==== DATASET EXCERPT ====
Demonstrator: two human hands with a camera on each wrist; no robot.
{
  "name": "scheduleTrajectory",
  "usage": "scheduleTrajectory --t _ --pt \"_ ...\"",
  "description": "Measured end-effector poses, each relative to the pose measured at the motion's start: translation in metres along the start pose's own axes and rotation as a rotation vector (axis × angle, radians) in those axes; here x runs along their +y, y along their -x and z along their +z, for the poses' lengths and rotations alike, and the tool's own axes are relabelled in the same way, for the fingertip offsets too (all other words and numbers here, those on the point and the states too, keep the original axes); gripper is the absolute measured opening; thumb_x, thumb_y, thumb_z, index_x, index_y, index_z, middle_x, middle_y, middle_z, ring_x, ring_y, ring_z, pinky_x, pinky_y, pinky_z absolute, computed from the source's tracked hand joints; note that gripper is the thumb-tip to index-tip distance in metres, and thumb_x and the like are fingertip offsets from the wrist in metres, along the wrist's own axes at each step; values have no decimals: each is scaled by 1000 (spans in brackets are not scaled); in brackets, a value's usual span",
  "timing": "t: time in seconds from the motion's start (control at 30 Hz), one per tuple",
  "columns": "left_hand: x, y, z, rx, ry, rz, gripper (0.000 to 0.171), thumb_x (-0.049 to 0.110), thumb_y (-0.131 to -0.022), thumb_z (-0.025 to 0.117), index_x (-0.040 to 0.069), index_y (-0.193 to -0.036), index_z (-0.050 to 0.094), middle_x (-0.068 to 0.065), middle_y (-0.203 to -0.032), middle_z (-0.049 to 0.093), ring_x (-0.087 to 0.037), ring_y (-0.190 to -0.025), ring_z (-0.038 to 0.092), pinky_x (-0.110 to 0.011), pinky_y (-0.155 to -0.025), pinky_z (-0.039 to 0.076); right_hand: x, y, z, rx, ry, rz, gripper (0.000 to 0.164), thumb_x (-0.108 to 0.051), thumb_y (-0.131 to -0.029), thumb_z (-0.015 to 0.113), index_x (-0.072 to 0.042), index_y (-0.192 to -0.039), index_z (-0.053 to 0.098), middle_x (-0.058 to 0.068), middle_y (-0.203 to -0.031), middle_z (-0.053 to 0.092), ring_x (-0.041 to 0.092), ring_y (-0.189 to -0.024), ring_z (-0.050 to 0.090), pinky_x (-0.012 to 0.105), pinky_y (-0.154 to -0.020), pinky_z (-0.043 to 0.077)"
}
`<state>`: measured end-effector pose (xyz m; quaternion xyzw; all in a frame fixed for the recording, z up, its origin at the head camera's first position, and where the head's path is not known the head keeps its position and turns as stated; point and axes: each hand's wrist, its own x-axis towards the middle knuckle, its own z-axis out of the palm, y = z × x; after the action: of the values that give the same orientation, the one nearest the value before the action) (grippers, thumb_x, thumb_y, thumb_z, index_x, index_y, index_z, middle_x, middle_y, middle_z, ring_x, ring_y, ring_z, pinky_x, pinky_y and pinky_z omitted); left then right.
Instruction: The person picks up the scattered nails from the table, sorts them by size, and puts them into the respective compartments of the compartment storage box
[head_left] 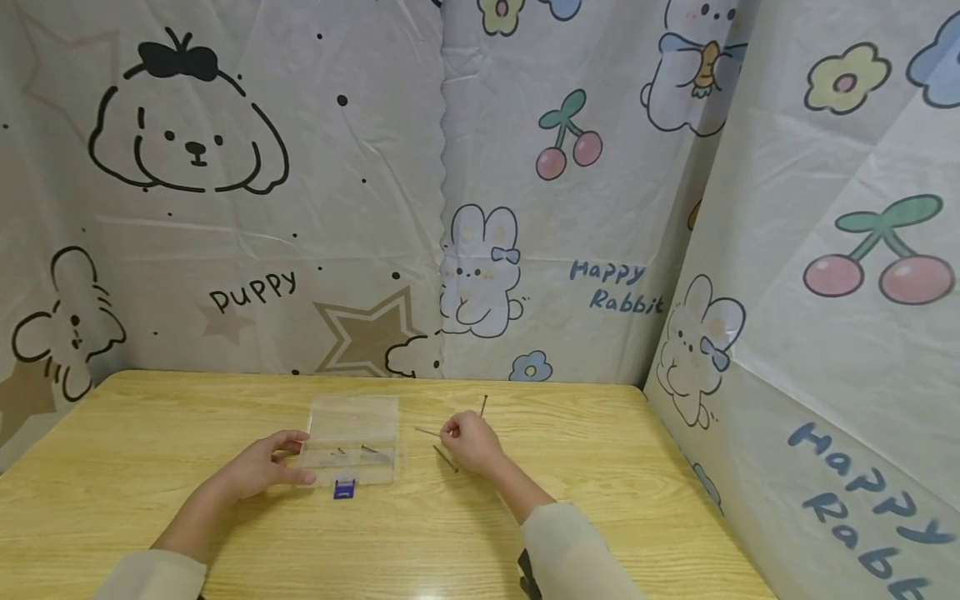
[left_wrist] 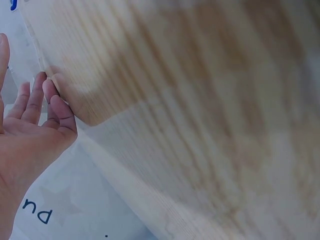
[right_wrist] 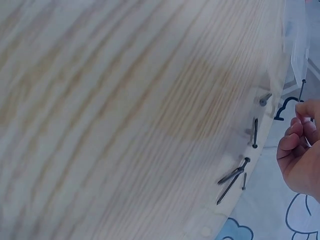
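A clear plastic box (head_left: pixel 352 417) with a blue latch (head_left: pixel 344 489) lies with its lid raised toward the back. Several nails, among them one nail (head_left: pixel 370 449), lie inside its front part. My left hand (head_left: pixel 266 467) rests at the box's left side, fingers relaxed and slightly bent, thumb by the front left corner. To the right of the box, my right hand (head_left: pixel 474 440) pinches a thin nail (head_left: pixel 427 431) between thumb and fingertips, its free end toward the box. In the right wrist view the held nail (right_wrist: pixel 302 90) overlaps the box wall (right_wrist: pixel 298 50).
Loose nails lie about my right hand: one nail (head_left: pixel 483 406) behind it, another nail (head_left: pixel 446 458) in front. In the right wrist view two nails (right_wrist: pixel 232 180) cross. A printed cloth (head_left: pixel 360 167) hangs behind the wooden table (head_left: pixel 187 408) and along its right side.
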<state>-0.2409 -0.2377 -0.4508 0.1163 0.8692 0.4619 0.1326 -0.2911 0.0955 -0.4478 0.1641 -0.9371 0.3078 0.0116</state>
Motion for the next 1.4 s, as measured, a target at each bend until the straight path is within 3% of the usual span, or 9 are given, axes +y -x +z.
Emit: scheduleTrajectory --t 0.37,0.9,1.4 --pt "0 -3 0 8 -15 12 78 27 -81 73 -9 -137 32 -37 -133 37 -59 -122 34 -59 -98 39 -15 -4 9 -30 -11 -32 16 -12 -90 56 -6 -91 70 -1 -77 61 6 -61 46 21 -57 40" --pt "2 -2 0 -2 -16 9 80 29 -82 73 -9 -138 30 -39 -138 31 -59 -123 34 -58 -98 39 -40 -3 26 -37 -3 -5 14 -14 -90 59 -6 -92 71 -1 -82 60 5 -65 47 19 -56 39" --pt "-2 -1 1 7 -5 -5 78 29 -82 72 -8 -137 31 -38 -139 31 -59 -125 31 -59 -99 37 -50 -5 39 -36 -49 -23 14 -12 -89 58 -6 -88 71 -2 -76 60 5 -65 46 18 -57 40"
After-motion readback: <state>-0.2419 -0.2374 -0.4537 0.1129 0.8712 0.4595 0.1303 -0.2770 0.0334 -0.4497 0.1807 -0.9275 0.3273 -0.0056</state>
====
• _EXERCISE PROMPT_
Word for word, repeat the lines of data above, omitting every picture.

• _SOLUTION TO THIS PROBLEM_
Demonstrator: two human hands with a camera on each wrist; no robot.
{
  "name": "scheduleTrajectory",
  "usage": "scheduleTrajectory --t _ --pt \"_ ...\"",
  "description": "Measured end-effector poses, each relative to the pose measured at the motion's start: translation in metres along the start pose's own axes and rotation as a rotation vector (axis × angle, radians) in those axes; here x runs along their +y, y along their -x and z along their +z, for the poses' lengths and rotations alike, and the tool's own axes are relabelled in the same way, for the fingertip offsets too (all other words and numbers here, those on the point and the states too, keep the original axes); gripper is the absolute measured opening; thumb_x, thumb_y, thumb_z, index_x, index_y, index_z, middle_x, middle_y, middle_z, ring_x, ring_y, ring_z, pinky_x, pinky_y, pinky_z absolute, computed from the source's tracked hand joints; note that gripper is the thumb-tip to index-tip distance in metres, and thumb_x and the like are fingertip offsets from the wrist in metres, along the wrist's own axes at each step; values have no decimals: each is scaled by 1000 (spans in brackets are not scaled); in brackets, a value's usual span",
  "timing": "t: time in seconds from the motion's start (control at 30 Hz), one per tuple",
  "columns": "left_hand: x, y, z, rx, ry, rz, gripper (0.000 to 0.171), thumb_x (-0.049 to 0.110), thumb_y (-0.131 to -0.022), thumb_z (-0.025 to 0.117), index_x (-0.040 to 0.069), index_y (-0.193 to -0.036), index_z (-0.050 to 0.094), middle_x (-0.068 to 0.065), middle_y (-0.203 to -0.032), middle_z (-0.049 to 0.093), ring_x (-0.087 to 0.037), ring_y (-0.190 to -0.025), ring_z (-0.038 to 0.092), pinky_x (-0.110 to 0.011), pinky_y (-0.155 to -0.025), pinky_z (-0.039 to 0.076); right_hand: x, y, z, rx, ry, rz, gripper (0.000 to 0.164), thumb_x (-0.108 to 0.051), thumb_y (-0.131 to -0.029), thumb_z (-0.015 to 0.113), index_x (-0.072 to 0.042), index_y (-0.192 to -0.039), index_z (-0.053 to 0.098), middle_x (-0.058 to 0.068), middle_y (-0.203 to -0.031), middle_z (-0.053 to 0.092), ring_x (-0.041 to 0.092), ring_y (-0.189 to -0.024), ring_z (-0.050 to 0.090), pinky_x (-0.012 to 0.105), pinky_y (-0.154 to -0.020), pinky_z (-0.043 to 0.077)"
}
`<state>`: measured end-effector pose (xyz m; quaternion xyzw; all in a frame fixed for the recording, z up, its origin at the head camera's first position, and where the head's path is not known the head keeps its position and turns as stated; point and axes: each hand's wrist, its own x-axis towards the middle knuckle, its own z-axis out of the palm, y = z × x; after the action: of the values that give the same orientation, the one nearest the value before the action) (grippers, thumb_x, thumb_y, thumb_z, index_x, index_y, index_z, middle_x, middle_y, middle_z, ring_x, ring_y, ring_z, pinky_x, pinky_y and pinky_z omitted); left then right.
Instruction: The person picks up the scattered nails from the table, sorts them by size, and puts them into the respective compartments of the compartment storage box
[head_left] 
[left_wrist] 
[right_wrist] 
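A clear plastic box (head_left: pixel 352 417) with a blue latch (head_left: pixel 344 489) lies with its lid raised toward the back. Several nails, among them one nail (head_left: pixel 370 449), lie inside its front part. My left hand (head_left: pixel 266 467) rests at the box's left side, fingers relaxed and slightly bent, thumb by the front left corner. To the right of the box, my right hand (head_left: pixel 474 440) pinches a thin nail (head_left: pixel 427 431) between thumb and fingertips, its free end toward the box. In the right wrist view the held nail (right_wrist: pixel 302 90) overlaps the box wall (right_wrist: pixel 298 50).
Loose nails lie about my right hand: one nail (head_left: pixel 483 406) behind it, another nail (head_left: pixel 446 458) in front. In the right wrist view two nails (right_wrist: pixel 232 180) cross. A printed cloth (head_left: pixel 360 167) hangs behind the wooden table (head_left: pixel 187 408) and along its right side.
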<state>-0.2409 -0.2377 -0.4508 0.1163 0.8692 0.4619 0.1326 -0.2911 0.0955 -0.4478 0.1641 -0.9371 0.3078 0.0116</state>
Motion for the next 1.4 s, as measured, a target at each bend until the straight path is within 3% of the usual span, or 9 are given, axes +y -x +z.
Emit: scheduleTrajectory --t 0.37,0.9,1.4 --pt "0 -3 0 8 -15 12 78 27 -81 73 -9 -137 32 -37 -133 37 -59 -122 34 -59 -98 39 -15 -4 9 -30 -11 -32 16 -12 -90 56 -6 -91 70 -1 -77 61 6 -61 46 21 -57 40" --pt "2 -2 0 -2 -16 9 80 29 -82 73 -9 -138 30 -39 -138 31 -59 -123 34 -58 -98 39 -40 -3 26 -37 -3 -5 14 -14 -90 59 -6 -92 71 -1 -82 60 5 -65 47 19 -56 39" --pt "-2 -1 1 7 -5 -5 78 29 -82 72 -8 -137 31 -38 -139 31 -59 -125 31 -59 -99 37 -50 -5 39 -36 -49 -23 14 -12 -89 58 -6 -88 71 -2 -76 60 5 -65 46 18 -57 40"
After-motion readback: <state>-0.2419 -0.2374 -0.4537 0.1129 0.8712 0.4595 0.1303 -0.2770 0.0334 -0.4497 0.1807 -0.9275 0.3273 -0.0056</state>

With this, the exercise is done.